INSTRUCTIONS TO FOLLOW:
Please repeat the lines below exactly. Begin with the line containing "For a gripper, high" and go on through the line containing "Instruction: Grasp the".

▬▬▬▬▬▬▬▬▬▬

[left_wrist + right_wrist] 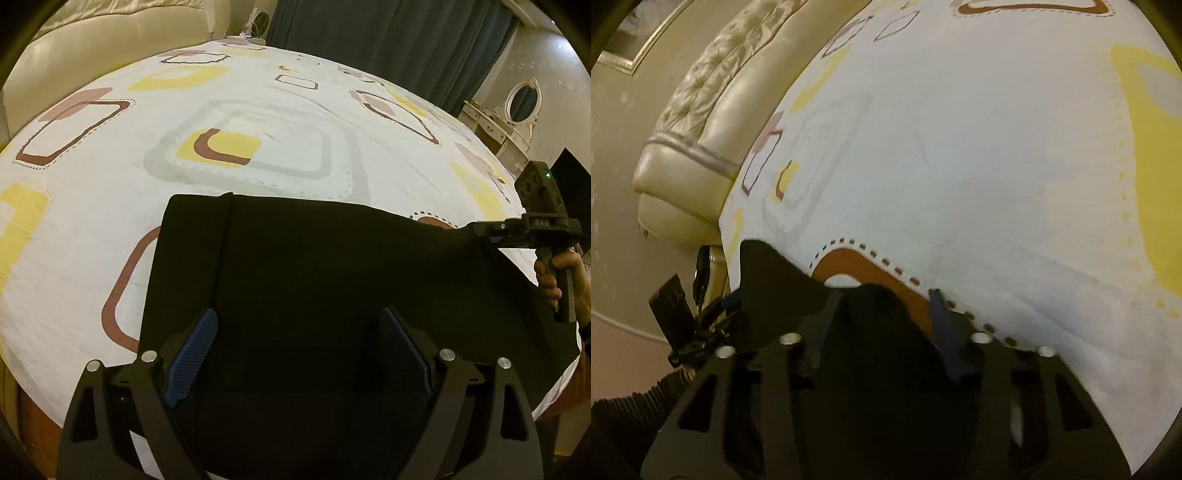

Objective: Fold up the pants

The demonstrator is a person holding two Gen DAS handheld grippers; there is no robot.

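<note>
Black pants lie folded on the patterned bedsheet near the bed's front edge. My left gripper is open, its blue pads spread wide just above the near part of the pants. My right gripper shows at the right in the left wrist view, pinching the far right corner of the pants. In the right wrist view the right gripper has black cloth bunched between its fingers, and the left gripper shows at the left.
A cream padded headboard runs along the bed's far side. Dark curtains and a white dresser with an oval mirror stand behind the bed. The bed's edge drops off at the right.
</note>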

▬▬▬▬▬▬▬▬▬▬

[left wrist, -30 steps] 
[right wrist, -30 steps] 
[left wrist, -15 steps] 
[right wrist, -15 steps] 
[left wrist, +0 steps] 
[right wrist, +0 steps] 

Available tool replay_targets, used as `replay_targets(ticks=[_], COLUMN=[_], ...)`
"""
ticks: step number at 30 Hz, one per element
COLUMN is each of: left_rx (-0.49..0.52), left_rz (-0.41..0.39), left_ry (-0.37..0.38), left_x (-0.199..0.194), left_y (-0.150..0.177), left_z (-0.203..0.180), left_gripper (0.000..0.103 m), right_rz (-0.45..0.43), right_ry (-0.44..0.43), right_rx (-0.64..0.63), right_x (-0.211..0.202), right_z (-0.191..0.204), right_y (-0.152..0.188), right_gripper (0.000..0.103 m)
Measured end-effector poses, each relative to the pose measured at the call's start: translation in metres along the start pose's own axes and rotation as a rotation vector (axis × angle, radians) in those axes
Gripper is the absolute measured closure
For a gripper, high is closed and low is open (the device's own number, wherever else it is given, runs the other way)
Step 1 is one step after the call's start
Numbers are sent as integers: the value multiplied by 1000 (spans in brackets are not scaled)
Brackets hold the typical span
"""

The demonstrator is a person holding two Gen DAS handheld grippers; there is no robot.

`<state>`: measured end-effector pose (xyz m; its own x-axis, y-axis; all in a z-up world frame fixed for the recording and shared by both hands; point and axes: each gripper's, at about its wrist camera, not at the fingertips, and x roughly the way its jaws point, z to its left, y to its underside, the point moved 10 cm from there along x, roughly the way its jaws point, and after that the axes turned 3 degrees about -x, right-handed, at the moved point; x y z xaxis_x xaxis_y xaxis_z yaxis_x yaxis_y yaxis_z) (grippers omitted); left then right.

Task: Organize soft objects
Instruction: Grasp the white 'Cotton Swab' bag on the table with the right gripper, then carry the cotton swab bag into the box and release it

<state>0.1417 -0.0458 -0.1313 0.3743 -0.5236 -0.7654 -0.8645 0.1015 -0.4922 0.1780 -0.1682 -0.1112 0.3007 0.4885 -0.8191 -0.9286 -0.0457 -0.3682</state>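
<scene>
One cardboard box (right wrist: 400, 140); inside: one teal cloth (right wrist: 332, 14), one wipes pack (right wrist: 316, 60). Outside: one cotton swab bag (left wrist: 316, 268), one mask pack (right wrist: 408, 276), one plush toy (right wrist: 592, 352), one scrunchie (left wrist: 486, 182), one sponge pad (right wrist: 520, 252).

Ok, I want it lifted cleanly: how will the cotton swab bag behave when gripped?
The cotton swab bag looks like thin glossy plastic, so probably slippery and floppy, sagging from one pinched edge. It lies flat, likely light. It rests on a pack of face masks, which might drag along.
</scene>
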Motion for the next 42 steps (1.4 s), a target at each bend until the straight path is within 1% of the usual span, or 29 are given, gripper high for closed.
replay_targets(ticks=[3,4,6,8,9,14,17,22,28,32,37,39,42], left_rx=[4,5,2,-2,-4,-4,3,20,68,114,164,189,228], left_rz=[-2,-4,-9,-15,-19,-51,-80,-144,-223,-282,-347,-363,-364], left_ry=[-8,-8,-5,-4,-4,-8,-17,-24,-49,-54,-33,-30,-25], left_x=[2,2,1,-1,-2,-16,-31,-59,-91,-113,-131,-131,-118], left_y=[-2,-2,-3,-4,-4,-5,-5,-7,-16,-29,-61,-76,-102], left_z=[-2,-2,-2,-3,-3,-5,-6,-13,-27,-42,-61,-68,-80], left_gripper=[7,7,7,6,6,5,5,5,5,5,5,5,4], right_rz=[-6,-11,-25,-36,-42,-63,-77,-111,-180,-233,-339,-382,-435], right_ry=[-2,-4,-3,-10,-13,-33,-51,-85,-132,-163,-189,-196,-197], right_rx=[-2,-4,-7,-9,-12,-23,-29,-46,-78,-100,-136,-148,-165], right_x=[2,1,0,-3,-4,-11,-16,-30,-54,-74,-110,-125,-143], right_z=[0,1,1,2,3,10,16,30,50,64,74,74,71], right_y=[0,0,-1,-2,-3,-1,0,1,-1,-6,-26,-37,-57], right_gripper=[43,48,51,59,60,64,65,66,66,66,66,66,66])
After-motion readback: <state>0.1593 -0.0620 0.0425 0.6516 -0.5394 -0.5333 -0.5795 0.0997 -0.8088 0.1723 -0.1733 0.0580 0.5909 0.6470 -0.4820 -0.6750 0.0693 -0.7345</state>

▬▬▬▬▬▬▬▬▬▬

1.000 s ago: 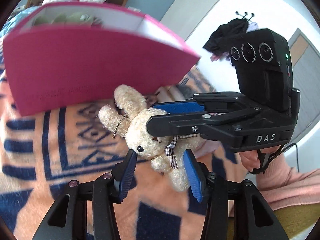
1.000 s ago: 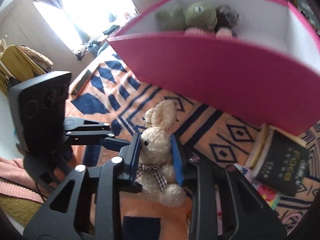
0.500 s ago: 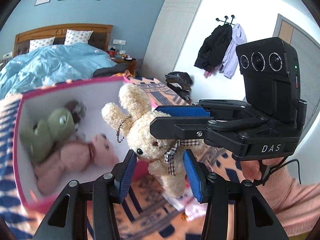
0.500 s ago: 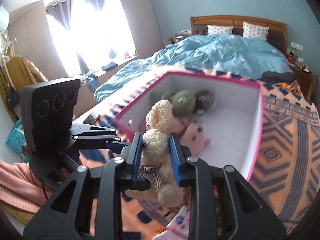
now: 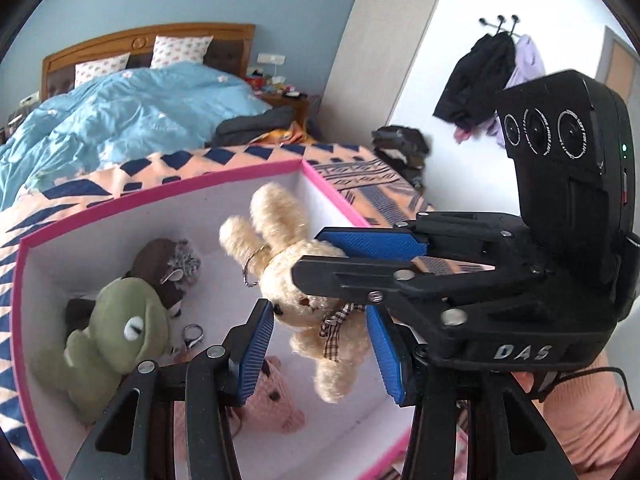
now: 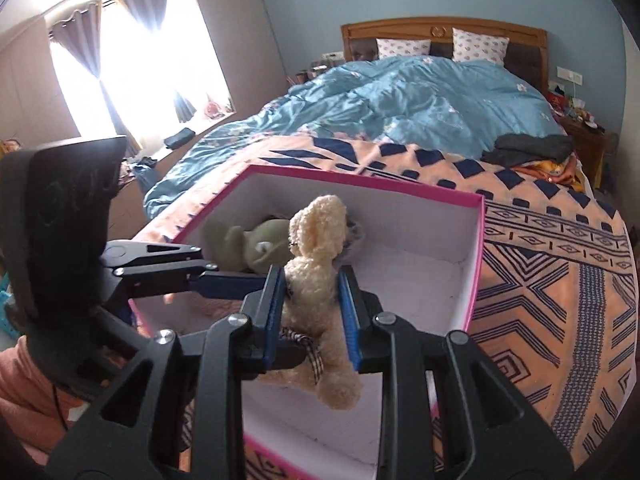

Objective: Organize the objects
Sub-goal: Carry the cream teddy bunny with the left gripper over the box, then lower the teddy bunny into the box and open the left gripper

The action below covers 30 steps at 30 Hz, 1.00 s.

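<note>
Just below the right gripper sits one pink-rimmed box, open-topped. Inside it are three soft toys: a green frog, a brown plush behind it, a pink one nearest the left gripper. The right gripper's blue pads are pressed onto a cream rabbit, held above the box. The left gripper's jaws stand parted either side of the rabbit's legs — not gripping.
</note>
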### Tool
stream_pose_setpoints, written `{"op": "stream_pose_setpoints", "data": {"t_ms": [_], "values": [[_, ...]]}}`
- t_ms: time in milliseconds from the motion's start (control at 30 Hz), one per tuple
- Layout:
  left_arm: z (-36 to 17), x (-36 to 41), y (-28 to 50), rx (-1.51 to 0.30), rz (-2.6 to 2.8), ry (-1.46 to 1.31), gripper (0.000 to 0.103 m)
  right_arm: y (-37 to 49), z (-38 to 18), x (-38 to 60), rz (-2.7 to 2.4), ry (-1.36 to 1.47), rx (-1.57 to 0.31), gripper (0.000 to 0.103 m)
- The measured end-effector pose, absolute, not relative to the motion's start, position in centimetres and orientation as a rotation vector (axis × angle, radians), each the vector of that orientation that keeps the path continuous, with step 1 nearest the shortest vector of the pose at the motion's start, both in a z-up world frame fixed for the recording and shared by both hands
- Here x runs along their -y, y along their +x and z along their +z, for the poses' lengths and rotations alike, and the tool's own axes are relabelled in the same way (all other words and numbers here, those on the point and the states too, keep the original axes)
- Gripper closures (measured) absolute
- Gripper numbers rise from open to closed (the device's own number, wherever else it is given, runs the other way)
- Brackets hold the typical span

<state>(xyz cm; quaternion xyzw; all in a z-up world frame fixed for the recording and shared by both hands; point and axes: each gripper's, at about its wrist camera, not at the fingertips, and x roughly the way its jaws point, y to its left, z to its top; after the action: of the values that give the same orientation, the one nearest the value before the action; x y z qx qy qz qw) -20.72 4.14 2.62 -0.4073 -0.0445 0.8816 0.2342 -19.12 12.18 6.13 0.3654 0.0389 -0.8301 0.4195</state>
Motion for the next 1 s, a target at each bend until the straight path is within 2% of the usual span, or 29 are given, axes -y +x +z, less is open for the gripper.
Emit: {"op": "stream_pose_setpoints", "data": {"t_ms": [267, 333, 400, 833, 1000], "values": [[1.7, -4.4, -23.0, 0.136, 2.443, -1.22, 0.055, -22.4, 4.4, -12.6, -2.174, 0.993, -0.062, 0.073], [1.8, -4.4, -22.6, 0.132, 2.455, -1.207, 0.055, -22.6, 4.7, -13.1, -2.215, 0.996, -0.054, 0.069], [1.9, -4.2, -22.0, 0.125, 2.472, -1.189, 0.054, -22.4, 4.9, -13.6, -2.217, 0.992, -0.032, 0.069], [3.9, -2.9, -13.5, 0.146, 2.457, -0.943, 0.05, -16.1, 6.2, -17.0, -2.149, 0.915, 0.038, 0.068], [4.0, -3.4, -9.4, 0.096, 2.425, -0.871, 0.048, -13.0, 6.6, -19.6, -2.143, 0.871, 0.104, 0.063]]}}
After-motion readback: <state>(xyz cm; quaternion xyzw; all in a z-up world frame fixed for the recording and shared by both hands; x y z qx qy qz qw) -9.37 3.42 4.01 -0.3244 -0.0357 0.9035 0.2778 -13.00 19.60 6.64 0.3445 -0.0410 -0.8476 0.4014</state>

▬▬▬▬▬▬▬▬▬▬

REPLY:
For a gripper, high is closed and low is open (the device's own number, wherever else it is given, runs the other way)
Step 1 is one step after the call's start
Numbers are sent as integers: the value multiplied by 1000 (spans in brackets are not scaled)
Brackets hold the typical span
"""

The demonstrator is a person holding two Gen DAS handheld grippers; there is no robot.

`<state>`: measured end-effector pose (xyz m; its own x-axis, y-axis; all in a z-up world frame fixed for the recording and shared by both hands; point and axes: each gripper's, at about its wrist camera, not at the fingertips, and x roughly the way its jaws point, z to its left, y to its underside, the point moved 10 cm from there along x, roughly the way its jaws point, and after that the axes turned 3 degrees about -x, right-handed, at the moved point; x y z xaxis_x xaxis_y xaxis_z yaxis_x yaxis_y yaxis_z) (grippers omitted); left then right.

Task: Organize soft objects
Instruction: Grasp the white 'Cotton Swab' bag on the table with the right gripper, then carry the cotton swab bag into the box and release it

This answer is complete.